Does “God” Really Care Who Wins?
Last night I was treated (along with several million of my closest friends) to a dramatic Super Bowl that was at times very exciting, at other times very sloppy, but interesting throughout. Though I’m not a Ravens fan I spent nearly a decade living in Baltimore and I was happy for the joy all of my Maryland friends would be experiencing as time ticked away. In the interests of full disclosure, I should also say that I am a huge football fan and I will watch as much of it as they put on television.

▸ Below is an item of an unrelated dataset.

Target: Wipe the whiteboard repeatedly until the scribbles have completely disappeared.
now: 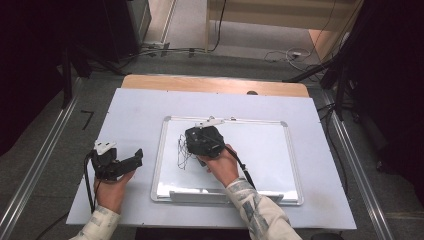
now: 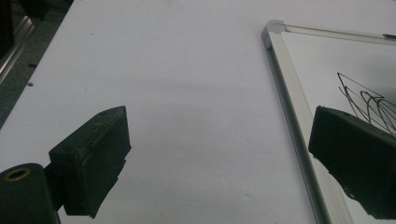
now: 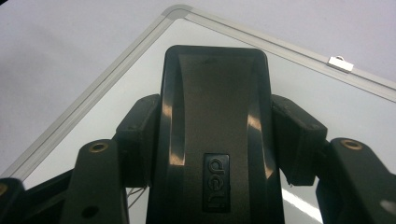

As I watched last night’s postgame coverage (and, to be honest, much of the coverage in the weeks leading up to the big game) my interest was continually piqued by statements about “God,” and the role of faith in the outcome of events. Even more interesting to me was the continued quoting of biblical passages by Ravens’ personnel, including, “If God is for us, who can be against us? (Romans 8:31),” and “No weapon that is fashioned against us will prosper” (Isaiah 54:17). At every turn the Ravens’ players and even their head coach would have us believe that the God of the Judeo-Christian Bible was in their corner as they overcame that threat to humanity known as the San Francisco 49ers.
Last night all over the world and even here in the United States, thousands of people went to bed hungry and some of those suffering even succumbed to death as a result of their searing hunger. As time ran off the clock and secured a Ravens’ victory, human trafficking still remained one of the most pressing global concerns. And, of course, there’s the global AIDS pandemic that, as far as I know, God refused to make a dent in while we were sleeping. In the light of this evidence, it’s extraordinarily difficult for me to believe that “God” (however one defines that term) cares one iota about a game played by millionaires who are paid by billionaires in the wealthiest country in the world. Or, to say it another way, if there’s a God who cares about football when much of the world is suffering, that deity is only to be held in the highest of disregard.
So today, let’s just say we enjoyed the game and (if our team won) that we are happy about the outcome. Let’s not invoke the God of the Bible as a talisman or lucky rabbbit’s foot. I don’t think “God” really cares who won.